▶ _What is required_: Of the material below, only the lines from the line containing "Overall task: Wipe" down to the line containing "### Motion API" belong in the answer, written out exactly.

**** The data ****

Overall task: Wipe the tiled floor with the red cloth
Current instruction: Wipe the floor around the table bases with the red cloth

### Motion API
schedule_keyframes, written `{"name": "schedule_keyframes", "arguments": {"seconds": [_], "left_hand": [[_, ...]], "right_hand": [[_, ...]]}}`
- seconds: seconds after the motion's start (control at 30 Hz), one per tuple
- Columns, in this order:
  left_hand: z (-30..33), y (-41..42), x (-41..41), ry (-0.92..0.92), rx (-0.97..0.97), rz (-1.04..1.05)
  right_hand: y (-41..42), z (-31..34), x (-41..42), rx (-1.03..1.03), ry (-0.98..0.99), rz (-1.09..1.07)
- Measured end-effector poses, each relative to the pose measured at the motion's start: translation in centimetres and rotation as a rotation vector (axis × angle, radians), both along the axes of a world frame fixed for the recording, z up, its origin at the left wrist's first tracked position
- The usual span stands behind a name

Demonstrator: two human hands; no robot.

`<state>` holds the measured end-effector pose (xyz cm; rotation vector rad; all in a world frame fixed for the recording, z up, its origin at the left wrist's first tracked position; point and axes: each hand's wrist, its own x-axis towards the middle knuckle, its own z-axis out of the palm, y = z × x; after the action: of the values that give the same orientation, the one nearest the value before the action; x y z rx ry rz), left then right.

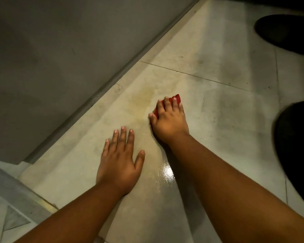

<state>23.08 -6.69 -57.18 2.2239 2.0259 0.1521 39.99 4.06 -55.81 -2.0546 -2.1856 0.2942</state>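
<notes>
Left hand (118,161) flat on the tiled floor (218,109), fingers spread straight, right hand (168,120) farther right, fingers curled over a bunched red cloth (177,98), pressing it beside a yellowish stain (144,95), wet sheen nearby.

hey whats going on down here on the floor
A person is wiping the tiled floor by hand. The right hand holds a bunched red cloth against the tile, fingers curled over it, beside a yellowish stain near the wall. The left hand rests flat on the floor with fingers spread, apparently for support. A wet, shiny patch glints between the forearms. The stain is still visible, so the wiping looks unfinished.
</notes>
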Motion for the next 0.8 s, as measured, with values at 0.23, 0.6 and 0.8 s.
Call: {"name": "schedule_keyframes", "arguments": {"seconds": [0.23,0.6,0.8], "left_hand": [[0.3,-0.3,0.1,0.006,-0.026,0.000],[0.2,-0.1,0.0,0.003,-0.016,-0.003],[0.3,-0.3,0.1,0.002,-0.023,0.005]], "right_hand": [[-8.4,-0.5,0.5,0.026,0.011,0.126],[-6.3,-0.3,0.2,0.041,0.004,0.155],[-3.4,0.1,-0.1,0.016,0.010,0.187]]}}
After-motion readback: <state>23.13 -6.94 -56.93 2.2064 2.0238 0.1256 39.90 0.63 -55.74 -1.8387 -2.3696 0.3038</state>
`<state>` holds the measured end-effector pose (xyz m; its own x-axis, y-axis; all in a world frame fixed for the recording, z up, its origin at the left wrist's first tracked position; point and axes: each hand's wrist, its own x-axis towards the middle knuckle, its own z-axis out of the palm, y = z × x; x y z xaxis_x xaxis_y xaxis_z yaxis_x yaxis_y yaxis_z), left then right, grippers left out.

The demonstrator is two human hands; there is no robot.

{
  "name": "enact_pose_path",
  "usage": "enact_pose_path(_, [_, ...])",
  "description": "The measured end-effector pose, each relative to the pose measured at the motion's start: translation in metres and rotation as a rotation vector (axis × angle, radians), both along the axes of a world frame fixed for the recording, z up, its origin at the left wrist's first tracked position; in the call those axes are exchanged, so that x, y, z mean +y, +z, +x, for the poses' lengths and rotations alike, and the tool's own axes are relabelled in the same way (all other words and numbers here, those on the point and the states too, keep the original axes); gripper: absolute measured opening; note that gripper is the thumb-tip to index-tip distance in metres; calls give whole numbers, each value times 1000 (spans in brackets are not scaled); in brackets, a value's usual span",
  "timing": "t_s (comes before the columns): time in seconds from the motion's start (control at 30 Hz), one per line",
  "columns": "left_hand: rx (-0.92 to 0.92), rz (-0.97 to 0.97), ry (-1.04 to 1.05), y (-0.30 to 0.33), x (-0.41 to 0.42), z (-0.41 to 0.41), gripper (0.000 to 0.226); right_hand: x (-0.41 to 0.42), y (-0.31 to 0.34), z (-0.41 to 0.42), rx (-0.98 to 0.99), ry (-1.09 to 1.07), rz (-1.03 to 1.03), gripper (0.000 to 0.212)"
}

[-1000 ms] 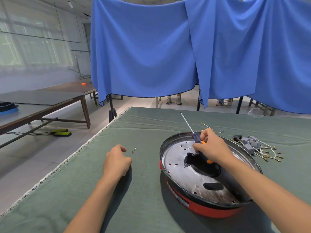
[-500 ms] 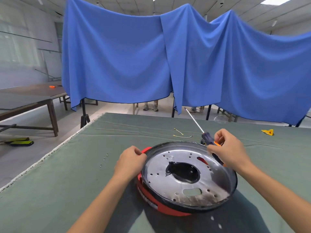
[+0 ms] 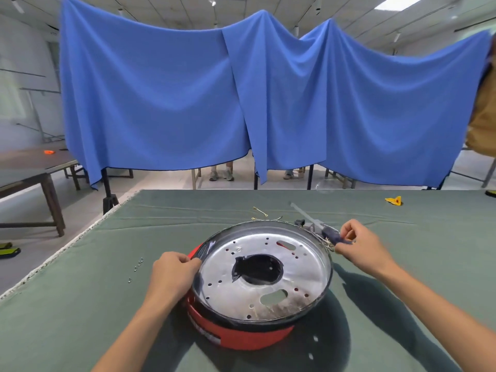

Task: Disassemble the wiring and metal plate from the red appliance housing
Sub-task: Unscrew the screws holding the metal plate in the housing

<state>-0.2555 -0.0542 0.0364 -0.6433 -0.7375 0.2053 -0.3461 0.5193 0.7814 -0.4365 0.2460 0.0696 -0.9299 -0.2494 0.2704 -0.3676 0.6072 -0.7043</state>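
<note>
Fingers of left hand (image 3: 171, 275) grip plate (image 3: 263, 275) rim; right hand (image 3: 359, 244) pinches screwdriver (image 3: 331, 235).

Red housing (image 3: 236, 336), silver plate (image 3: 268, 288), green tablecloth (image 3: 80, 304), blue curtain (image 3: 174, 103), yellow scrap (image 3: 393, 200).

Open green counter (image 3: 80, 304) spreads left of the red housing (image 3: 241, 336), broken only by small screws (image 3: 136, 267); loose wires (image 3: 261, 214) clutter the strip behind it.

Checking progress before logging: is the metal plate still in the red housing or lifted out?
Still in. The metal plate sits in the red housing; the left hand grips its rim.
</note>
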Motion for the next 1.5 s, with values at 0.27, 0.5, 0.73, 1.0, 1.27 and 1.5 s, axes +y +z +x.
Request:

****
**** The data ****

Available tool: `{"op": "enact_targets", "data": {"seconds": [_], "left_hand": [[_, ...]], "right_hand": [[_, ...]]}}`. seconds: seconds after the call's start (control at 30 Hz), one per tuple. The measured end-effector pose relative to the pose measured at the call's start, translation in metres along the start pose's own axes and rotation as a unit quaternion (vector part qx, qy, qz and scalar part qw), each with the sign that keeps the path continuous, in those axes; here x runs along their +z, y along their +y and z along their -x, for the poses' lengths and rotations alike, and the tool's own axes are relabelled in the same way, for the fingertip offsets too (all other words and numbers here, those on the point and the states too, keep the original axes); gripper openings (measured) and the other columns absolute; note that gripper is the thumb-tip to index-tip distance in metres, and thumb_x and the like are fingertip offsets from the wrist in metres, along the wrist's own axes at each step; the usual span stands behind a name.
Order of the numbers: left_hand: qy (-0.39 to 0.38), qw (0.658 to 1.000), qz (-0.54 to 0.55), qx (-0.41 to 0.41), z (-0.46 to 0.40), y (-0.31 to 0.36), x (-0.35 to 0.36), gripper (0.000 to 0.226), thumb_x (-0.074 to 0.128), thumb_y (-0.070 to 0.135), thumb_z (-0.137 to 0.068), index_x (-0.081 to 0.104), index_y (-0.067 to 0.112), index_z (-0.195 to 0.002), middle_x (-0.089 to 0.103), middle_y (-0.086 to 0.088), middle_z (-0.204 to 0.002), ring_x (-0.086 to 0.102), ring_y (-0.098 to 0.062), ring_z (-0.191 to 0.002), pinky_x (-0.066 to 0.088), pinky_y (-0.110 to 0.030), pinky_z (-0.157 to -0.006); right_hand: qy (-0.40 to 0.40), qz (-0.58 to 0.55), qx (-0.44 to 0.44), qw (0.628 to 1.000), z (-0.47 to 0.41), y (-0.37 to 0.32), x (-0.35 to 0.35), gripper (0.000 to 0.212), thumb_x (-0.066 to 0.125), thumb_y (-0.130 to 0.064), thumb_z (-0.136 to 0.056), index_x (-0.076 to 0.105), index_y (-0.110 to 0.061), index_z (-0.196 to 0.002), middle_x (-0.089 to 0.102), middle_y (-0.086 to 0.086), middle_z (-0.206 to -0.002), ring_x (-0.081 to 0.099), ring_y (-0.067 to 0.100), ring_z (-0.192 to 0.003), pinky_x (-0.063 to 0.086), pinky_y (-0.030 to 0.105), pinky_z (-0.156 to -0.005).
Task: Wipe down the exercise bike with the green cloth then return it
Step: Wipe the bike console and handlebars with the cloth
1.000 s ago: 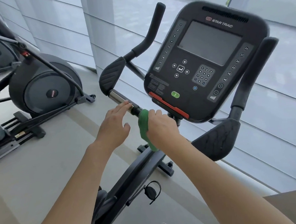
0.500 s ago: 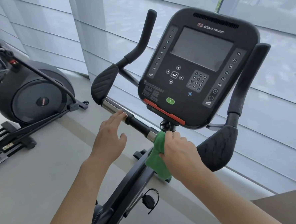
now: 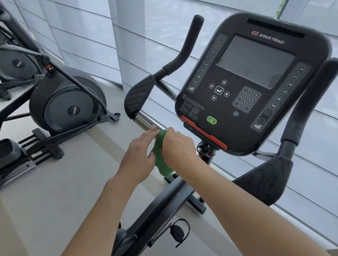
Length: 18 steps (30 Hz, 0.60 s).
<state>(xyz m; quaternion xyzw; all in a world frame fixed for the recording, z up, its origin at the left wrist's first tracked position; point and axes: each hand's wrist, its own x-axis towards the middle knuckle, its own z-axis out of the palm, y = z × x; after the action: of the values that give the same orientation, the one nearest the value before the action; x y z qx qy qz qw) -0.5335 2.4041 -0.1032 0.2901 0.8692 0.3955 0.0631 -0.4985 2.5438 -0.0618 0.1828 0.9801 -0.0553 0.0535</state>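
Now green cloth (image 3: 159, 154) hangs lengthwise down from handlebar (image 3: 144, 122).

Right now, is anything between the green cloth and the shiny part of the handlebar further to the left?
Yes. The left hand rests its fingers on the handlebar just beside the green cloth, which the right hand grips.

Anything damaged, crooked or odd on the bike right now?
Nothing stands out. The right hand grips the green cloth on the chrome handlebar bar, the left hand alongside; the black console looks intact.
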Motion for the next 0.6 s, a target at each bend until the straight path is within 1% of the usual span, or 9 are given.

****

▶ _Response to the task_:
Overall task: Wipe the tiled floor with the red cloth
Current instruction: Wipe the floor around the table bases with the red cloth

### Motion API

The response is finished.